3. It follows that under the authorities above cited, it must be held that under the facts appearing in the record, as above set forth, the mortgage in question is not affirmatively shown to have been executed and delivered in violation of the Tennessee statutes in question, and that the Referee was in error in adjudicating its invalidity upon that ground and dismissing, for that reason, the original and amended petitions in which the petitioners sought to enforce their lien under the mortgage. It is therefore unnecessary to determine whether if the mortgage had been shown to have been invalid under these statutes the Trustee would be in a position to question the validity of the mortgage, under the general rule that the bankrupt corporation having executed the mortgage in question could not set up as a defense thereto the fact that it was not authorized to execute it because of non-compliance with the statutory requirements. 15 Am. & Eng. Enc. Raw (2d Ed.) 898, and cases cited in note 6. And see Harris v. Runnels, 12 How. 79, 13 L. Ed. 901.
4. A decree will accordingly be entered overruling the order of the Referee in question upon the ground upon which the same was based, as shown in his opinion, and, since the Referee did not make any adjudication as to the other defenses set up in the answer of the Trustee, returning the record to him with instructions to take further proceedings in reference to such other defenses as may not be inconsistent with this opinion.
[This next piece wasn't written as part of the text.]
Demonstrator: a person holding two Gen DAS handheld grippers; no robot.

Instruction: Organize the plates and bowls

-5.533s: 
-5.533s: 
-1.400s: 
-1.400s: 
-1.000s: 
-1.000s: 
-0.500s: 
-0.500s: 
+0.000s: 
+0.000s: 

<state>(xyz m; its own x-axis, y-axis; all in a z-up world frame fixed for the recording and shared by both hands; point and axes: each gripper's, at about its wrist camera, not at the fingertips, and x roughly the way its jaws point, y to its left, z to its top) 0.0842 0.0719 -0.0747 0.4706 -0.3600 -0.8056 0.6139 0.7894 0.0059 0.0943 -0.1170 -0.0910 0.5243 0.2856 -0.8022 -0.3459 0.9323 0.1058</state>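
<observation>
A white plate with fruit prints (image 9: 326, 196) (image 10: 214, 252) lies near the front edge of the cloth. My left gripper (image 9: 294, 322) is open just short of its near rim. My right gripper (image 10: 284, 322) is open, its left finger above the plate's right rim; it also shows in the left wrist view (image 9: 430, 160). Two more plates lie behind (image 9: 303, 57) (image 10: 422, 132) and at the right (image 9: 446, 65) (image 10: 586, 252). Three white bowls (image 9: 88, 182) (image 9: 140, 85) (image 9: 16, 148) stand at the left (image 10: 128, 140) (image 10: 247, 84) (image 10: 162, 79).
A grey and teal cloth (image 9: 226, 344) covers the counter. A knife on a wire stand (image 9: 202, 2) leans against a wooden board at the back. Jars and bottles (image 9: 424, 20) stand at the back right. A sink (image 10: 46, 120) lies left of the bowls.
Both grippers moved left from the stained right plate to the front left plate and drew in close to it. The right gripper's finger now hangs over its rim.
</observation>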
5. In this connection the attention of counsel is called to the character of the briefs submitted in support of arid in opposition to the petition for review. Former Rule 82, which was in force when the Referee’s certificate was filed and which has since been superseded by Rule 45 promulgated September 12, 1912,- contemplates that after the filing of the Referee’s certificate briefs.in support of and in opposition to the petition to review shall be filed in this court, which shall deal only with the questions arising under the petition to review, and which shall contain appropriate citations to the record. None of the briefs comply with this rule in reference to citations. The brief in opposition to the petition to review was furthermore filed before the brief in support thereof had been filed, and is in large measure not responsive thereto and deals principally with questions not passed on by the Referee.